■ **EXERCISE INSTRUCTIONS**
Take the data below and extract the lines from the one with "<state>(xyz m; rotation" to the one with "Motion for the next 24", inclusive, exactly as written.

■ **RECORDS SHOWN**
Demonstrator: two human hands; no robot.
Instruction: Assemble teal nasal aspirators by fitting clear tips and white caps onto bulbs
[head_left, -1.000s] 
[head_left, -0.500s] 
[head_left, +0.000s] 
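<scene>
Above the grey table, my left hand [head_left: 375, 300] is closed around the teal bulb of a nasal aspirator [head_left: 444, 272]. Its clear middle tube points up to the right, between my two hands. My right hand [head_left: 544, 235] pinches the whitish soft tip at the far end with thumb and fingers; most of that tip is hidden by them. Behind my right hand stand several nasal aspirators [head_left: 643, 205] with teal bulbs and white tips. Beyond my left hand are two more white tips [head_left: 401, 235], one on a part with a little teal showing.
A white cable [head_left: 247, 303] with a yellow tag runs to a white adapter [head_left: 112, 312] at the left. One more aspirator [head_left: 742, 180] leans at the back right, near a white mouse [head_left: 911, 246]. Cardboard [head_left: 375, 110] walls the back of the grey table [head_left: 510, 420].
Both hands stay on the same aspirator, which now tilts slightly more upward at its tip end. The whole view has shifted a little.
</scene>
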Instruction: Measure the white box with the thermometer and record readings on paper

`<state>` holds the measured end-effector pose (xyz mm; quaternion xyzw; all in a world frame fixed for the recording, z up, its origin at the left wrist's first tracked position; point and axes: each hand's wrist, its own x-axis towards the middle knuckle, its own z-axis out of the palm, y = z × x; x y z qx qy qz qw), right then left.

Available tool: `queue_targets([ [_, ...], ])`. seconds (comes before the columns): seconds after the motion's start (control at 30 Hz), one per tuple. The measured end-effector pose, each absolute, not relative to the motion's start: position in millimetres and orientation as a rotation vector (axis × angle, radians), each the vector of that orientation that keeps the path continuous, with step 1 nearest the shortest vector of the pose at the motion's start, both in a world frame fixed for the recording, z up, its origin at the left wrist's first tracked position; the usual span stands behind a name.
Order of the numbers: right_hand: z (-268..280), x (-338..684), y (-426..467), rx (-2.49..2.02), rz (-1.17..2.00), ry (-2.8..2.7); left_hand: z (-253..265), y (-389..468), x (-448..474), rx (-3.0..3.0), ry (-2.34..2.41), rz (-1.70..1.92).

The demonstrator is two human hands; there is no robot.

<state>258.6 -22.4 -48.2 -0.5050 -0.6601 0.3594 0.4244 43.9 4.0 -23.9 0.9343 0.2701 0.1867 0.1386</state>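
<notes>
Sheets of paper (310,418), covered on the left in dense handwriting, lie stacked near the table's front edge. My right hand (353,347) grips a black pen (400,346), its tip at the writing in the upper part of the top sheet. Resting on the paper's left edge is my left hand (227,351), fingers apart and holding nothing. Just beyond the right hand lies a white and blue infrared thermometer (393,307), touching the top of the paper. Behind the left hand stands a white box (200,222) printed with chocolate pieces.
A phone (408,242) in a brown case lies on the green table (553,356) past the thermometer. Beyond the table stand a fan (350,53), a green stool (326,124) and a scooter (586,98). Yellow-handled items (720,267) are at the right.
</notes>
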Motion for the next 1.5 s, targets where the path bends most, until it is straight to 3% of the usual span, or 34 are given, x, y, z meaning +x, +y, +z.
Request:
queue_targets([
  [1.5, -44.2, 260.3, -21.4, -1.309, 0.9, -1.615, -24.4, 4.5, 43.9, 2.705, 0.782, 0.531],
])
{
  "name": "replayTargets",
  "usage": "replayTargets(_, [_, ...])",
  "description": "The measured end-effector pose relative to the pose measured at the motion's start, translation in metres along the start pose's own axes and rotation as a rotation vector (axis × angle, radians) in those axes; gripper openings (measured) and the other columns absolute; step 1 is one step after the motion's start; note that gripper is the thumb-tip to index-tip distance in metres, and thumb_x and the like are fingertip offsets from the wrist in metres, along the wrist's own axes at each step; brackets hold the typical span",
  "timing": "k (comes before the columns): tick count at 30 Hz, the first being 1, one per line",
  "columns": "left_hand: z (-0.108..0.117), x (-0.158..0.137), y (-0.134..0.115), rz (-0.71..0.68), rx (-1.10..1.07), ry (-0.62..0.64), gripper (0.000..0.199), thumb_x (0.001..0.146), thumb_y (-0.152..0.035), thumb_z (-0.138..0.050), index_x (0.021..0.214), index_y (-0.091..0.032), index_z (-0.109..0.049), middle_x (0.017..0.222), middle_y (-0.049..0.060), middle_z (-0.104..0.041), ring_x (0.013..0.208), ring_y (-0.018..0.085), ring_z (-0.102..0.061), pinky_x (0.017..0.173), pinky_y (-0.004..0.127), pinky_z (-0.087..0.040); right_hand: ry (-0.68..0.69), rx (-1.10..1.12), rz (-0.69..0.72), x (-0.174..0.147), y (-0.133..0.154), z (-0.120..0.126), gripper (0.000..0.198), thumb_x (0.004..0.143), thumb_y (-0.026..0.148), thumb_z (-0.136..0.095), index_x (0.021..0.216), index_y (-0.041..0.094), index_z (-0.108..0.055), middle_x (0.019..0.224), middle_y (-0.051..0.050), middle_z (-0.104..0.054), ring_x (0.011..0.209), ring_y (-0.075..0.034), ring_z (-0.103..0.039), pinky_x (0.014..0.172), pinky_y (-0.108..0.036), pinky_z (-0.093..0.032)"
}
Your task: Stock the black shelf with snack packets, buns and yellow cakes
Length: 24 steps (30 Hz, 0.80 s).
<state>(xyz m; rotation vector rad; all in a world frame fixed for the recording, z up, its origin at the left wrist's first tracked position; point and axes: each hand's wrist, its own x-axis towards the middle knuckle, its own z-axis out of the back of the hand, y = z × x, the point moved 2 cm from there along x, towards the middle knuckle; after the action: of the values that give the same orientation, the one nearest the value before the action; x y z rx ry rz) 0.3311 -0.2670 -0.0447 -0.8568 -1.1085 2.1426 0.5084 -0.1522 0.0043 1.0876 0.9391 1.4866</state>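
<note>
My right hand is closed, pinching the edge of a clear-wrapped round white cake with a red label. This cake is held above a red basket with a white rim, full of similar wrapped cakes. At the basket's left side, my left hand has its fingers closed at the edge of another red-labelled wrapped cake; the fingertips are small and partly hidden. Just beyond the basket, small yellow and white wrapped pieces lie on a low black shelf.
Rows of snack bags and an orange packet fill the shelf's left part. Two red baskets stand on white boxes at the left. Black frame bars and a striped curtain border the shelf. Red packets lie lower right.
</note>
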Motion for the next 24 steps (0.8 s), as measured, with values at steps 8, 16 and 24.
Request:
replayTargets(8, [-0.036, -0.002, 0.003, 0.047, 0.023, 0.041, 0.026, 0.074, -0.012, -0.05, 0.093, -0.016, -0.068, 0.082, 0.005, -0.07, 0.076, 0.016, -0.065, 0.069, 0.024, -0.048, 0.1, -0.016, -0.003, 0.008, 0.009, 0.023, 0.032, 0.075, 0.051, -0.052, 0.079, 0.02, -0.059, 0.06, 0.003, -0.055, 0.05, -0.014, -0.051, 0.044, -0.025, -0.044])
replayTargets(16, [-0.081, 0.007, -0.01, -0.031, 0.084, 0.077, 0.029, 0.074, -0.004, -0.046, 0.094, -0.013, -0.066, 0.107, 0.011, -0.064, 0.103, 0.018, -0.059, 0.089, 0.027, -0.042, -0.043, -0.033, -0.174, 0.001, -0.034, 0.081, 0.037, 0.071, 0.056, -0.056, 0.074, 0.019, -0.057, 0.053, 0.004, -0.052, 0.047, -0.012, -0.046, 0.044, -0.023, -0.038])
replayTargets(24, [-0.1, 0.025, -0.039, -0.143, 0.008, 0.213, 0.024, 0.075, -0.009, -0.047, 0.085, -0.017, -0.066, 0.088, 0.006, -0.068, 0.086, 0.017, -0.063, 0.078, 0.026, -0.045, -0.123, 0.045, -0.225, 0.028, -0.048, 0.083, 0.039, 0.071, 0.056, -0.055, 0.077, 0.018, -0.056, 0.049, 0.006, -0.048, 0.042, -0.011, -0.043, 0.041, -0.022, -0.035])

■ **SOLVED PROBLEM**
<state>(xyz m; rotation vector rad; all in a world frame fixed for the recording, z up, its origin at the left wrist's first tracked position; point and axes: each hand's wrist, its own x-axis towards the middle knuckle, its own z-axis out of the back of the hand, y = z × x, the point moved 2 cm from there along x, towards the middle knuckle; after the action: of the values that give the same orientation, the one nearest the value before the action; x y z rx ry rz) 0.3311 -0.2670 -0.0447 -0.8568 -1.1085 2.1426 0.5084 -0.1522 0.0043 1.0876 0.9391 1.4866</state>
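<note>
My right hand is closed, pinching the edge of a clear-wrapped round white cake with a red label. This cake is held above a red basket with a white rim, full of similar wrapped cakes. At the basket's left side, my left hand has its fingers closed at the edge of another red-labelled wrapped cake; the fingertips are small and partly hidden. Just beyond the basket, small yellow and white wrapped pieces lie on a low black shelf.
Rows of snack bags and an orange packet fill the shelf's left part. Two red baskets stand on white boxes at the left. Black frame bars and a striped curtain border the shelf. Red packets lie lower right.
</note>
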Motion for the next 24 steps (0.8 s), as measured, with values at steps 8, 16 and 24.

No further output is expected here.